Зубов сбросил ноги со стола, отхлебнул кофе и выключил радио. Ничего себе экземплярчик: брючки в обтяжку подчеркивали стройность ног, зеленые глаза, каштановые волосы, кажется, некрашеные. И вздернутый носик, на котором повисла дождевая капля. Забыв предложить девчонке стул, Зубов ломал голову над тем, сколько ей лет: двадцать пять, двадцать или того меньше. Черта с два угадаешь. Впрочем, какая разница, он взрослый серьезный дядька, и детишками не интересуется. И все-таки: сколько ей лет? На плече ремешок дамской сумочки, в правой руке портфель, какие носят конторские клерки, на ногах стоптанные кеды. Не дождавшись приглашения, девица упала на стул и, закинув ногу на ногу, смахнула дождевую каплю с носа.
– Вы Леонид Иванович?
Зубов молча кивнул. В глубине души он был рад, что сюда занесло эту девицу. За последние сутки он не видел людей, даже не слышал человеческих голосов, если не считать двух звонков, на которые пришлось ответить. Еще вечером здесь терся механик Матвеич, пьяный настолько, что почти перестал воспринимать человеческую речь. Приятнее вести разговоры с тараканом на кухне, чем с этим хмырем. Гамыра, технический спирт самого паршивого качества, к которому механики имели беспрепятственный доступ, сломал много человеческих судеб. Часа три Матвеич провалялся на диване в соседней комнате, потом молча надел кожанку, натянул фуражку, что-то буркнул на прощание, пошатываясь, ушел в дождливую ночь.
– Меня зовут Лена Панова.

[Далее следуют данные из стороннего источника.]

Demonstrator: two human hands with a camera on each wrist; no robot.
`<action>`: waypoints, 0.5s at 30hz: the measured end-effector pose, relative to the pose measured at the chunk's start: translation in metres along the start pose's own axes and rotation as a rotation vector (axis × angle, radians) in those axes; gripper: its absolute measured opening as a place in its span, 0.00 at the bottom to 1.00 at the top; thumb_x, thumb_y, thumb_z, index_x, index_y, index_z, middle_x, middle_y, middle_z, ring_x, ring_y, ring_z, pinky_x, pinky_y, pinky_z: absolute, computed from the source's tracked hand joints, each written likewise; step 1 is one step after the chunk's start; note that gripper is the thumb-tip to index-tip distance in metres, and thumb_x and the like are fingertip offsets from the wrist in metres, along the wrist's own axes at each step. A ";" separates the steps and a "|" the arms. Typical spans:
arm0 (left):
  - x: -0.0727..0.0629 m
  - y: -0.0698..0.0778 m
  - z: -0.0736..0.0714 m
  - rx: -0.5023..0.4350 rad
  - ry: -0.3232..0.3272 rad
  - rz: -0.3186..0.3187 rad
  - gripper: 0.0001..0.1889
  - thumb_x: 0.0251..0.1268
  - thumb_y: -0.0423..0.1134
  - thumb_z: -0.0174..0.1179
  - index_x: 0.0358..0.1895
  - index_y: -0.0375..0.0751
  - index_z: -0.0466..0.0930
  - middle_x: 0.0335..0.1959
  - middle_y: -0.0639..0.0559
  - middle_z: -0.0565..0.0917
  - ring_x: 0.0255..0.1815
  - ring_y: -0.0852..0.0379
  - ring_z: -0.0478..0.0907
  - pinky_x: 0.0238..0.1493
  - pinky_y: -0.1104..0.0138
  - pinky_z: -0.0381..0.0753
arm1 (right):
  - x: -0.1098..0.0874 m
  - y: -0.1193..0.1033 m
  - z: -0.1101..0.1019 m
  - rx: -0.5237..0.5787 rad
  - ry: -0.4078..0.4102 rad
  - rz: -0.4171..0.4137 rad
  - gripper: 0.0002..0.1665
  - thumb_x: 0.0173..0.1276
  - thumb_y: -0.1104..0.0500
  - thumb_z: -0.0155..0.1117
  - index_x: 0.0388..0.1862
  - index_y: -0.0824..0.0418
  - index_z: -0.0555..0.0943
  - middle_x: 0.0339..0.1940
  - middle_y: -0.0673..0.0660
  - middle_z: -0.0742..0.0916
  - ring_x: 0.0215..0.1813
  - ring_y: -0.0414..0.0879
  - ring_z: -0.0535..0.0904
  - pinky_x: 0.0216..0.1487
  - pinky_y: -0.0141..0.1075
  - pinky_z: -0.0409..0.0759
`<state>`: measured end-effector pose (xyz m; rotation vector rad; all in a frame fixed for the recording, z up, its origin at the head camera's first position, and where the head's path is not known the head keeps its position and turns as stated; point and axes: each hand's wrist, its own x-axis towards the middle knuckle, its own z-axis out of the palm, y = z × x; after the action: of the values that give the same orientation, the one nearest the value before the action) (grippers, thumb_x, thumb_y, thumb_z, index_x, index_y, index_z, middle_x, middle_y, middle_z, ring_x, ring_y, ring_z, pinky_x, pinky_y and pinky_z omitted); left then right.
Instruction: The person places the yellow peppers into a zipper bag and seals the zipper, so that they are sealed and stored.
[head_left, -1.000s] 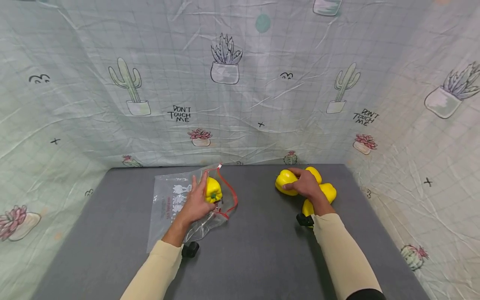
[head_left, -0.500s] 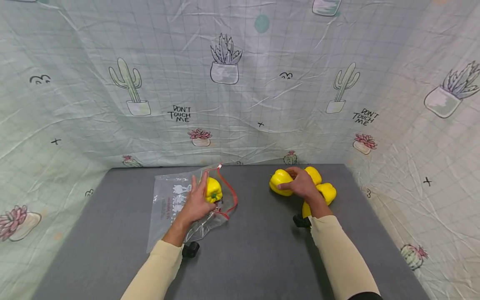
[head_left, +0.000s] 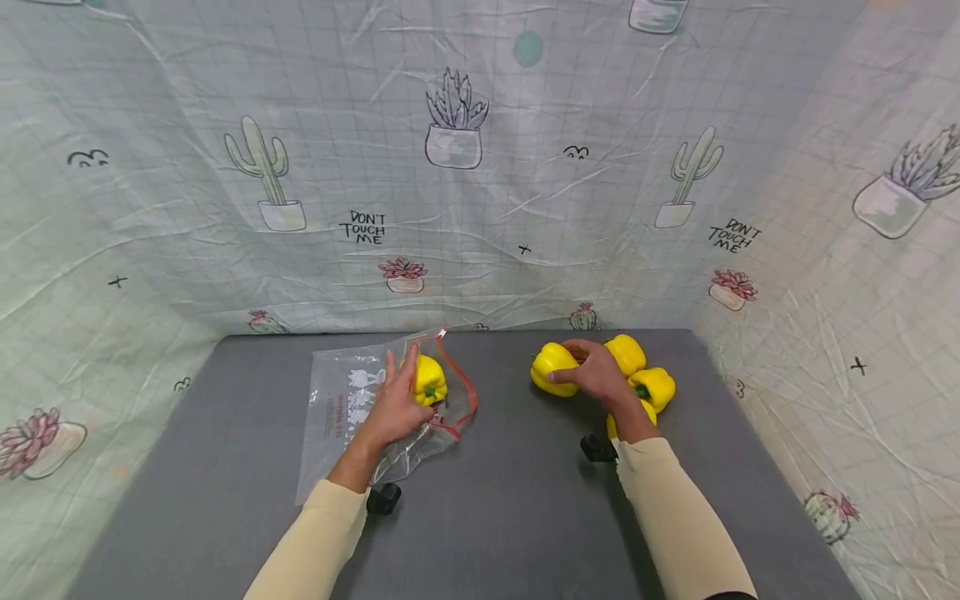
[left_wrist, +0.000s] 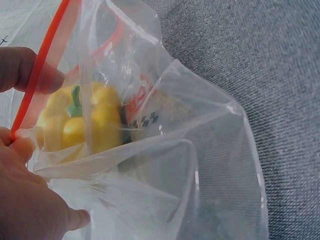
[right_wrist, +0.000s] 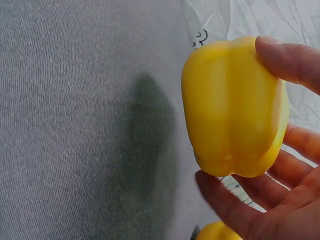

И я хочу научиться летать, – выпалила девчонка. – То есть я хочу, чтобы вы научили меня летать.
– Вот как? Интересно, почему именно мне выпала эта высокая честь? – По всегда невозмутимой физиономии Зубова невозможно определить, шутит он или на этот раз серьезен. – Вокруг так много достойных людей. Честно говоря, не ожидал, что мне на плешь свалится такой подарок.
– Говорят, что вы лучший из инструкторов. А я хочу учиться у самого лучшего.
– Предположим, я поверил. Теперь еще вопрос: как вы попали на территорию аэродрома? Это режимный объект, его охраняют…
– Да, я уже видела, как и кто его охраняет. Два мужика в будке на въезде. И один на вышке. Я отдалась им по очереди. И вот я здесь.